As the parameters of the neural network are shared across time (noise level), the authors employ sinusoidal position embeddings to encode $t$.


In [None]:
class SinusoidalPositionEmbeddings(nn.Module):
    """
    Sinusoidal position embeddings, as described in the paper
    """

    def __init__(self, dim):
        """
        :param dim: int, the dimension of the embeddings
        """
        super().__init__()
        self.dim = dim

    def forward(self, time):
        """
        :param time: torch Tenseor of shape (batch_size, 1)
        :return: torch Tensor of shape (batch_size, dim)
        """
        device = time.device
        half_dim = self.dim // 2
        embeddings = math.log(10000) / (half_dim - 1)
        embeddings = torch.exp(torch.arange(half_dim, device=device) * -embeddings)
        embeddings = time[:, None] * embeddings[None, :]
        embeddings = torch.cat((embeddings.sin(), embeddings.cos()), dim=-1)
        return embeddings

### ResNet block

Next, we define the core building block of the U-Net model. The DDPM authors employed a Wide ResNet block.

In [None]:
class Block(nn.Module):
    def __init__(self, dim, dim_out, groups = 8):
        super().__init__()
        self.proj = nn.Conv2d(dim, dim_out, 3, padding = 1)
        self.norm = nn.GroupNorm(groups, dim_out)
        self.act = nn.SiLU()

    def forward(self, x, scale_shift = None):
        x = self.proj(x)
        x = self.norm(x)

        if exists(scale_shift):
            scale, shift = scale_shift
            x = x * (scale + 1) + shift

        x = self.act(x)
        return x

class ResnetBlock(nn.Module):

    def __init__(self, dim, dim_out, *, time_emb_dim=None, groups=8):
        super().__init__()
        self.mlp = (
            nn.Sequential(nn.SiLU(), nn.Linear(time_emb_dim, dim_out))
            if exists(time_emb_dim)
            else None
        )

        self.block1 = Block(dim, dim_out, groups=groups)
        self.block2 = Block(dim_out, dim_out, groups=groups)
        self.res_conv = nn.Conv2d(dim, dim_out, 1) if dim != dim_out else nn.Identity()

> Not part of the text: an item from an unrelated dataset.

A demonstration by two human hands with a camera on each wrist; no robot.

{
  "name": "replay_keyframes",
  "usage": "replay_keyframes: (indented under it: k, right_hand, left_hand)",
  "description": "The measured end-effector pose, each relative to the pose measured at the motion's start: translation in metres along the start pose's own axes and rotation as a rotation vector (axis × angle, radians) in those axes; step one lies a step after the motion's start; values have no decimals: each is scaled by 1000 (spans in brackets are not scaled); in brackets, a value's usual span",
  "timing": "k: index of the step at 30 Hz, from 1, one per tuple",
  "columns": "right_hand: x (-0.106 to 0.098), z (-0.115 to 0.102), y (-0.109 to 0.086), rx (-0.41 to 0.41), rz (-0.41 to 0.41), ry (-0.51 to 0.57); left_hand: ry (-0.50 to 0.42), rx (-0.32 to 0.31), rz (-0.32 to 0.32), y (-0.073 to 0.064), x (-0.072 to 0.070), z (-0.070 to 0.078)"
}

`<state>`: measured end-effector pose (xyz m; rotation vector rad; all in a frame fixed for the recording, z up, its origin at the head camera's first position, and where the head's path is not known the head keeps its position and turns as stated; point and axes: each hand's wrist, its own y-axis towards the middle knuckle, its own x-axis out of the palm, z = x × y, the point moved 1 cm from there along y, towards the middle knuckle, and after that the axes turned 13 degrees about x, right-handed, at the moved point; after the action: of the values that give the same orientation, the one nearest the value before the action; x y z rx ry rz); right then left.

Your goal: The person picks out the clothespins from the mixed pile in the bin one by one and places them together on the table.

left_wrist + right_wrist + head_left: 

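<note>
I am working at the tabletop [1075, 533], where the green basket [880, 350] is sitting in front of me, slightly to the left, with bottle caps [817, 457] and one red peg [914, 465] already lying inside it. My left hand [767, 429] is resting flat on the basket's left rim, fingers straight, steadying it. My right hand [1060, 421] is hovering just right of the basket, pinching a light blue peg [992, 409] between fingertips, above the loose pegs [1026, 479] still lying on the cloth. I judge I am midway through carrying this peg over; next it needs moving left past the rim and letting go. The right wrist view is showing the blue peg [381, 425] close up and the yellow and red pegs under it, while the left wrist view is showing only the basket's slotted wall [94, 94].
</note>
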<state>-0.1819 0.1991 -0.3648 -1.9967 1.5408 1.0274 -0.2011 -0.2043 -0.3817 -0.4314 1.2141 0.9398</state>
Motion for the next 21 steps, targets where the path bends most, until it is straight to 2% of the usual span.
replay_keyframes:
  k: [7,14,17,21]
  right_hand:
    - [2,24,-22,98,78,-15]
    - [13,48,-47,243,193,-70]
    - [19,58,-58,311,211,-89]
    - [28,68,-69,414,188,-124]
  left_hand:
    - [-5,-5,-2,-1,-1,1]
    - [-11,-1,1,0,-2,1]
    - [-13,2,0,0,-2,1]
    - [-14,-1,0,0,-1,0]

    def forward(self, x, time_emb=None):
        h = self.block1(x)

        if exists(self.mlp) and exists(time_emb):
            time_emb = self.mlp(time_emb)
            h = rearrange(time_emb, "b c -> b c 1 1") + h

        h = self.block2(h)
        return h + self.res_conv(x)


### Attention module

Next, we define the attention module, which the DDPM authors added in between the convolutional blocks. 


In [None]:
class Attention(nn.Module):
    def __init__(self, dim, heads=4, dim_head=32):
        super().__init__()
        self.scale = dim_head**-0.5
        self.heads = heads
        hidden_dim = dim_head * heads
        self.to_qkv = nn.Conv2d(dim, hidden_dim * 3, 1, bias=False)
        self.to_out = nn.Conv2d(hidden_dim, dim, 1)

    def forward(self, x):
        b, c, h, w = x.shape
        qkv = self.to_qkv(x).chunk(3, dim=1)
        q, k, v = map(
            lambda t: rearrange(t, "b (h c) x y -> b h c (x y)", h=self.heads), qkv
        )
        q = q * self.scale

        sim = einsum("b h d i, b h d j -> b h i j", q, k)
        sim = sim - sim.amax(dim=-1, keepdim=True).detach()
        attn = sim.softmax(dim=-1)

        out = einsum("b h i j, b h d j -> b h i d", attn, v)
        out = rearrange(out, "b h (x y) d -> b (h d) x y", x=h, y=w)
        return self.to_out(out)

class LinearAttention(nn.Module):
    def __init__(self, dim, heads=4, dim_head=32):
        super().__init__()
        self.scale = dim_head**-0.5
        self.heads = heads
        hidden_dim = dim_head * heads
        self.to_qkv = nn.Conv2d(dim, hidden_dim * 3, 1, bias=False)

        self.to_out = nn.Sequential(nn.Conv2d(hidden_dim, dim, 1),
                                    nn.GroupNorm(1, dim))

    def forward(self, x):
        b, c, h, w = x.shape
        qkv = self.to_qkv(x).chunk(3, dim=1)
        q, k, v = map(
            lambda t: rearrange(t, "b (h c) x y -> b h c (x y)", h=self.heads), qkv
        )

        q = q.softmax(dim=-2)
        k = k.softmax(dim=-1)

        q = q * self.scale
        context = torch.einsum("b h d n, b h e n -> b h d e", k, v)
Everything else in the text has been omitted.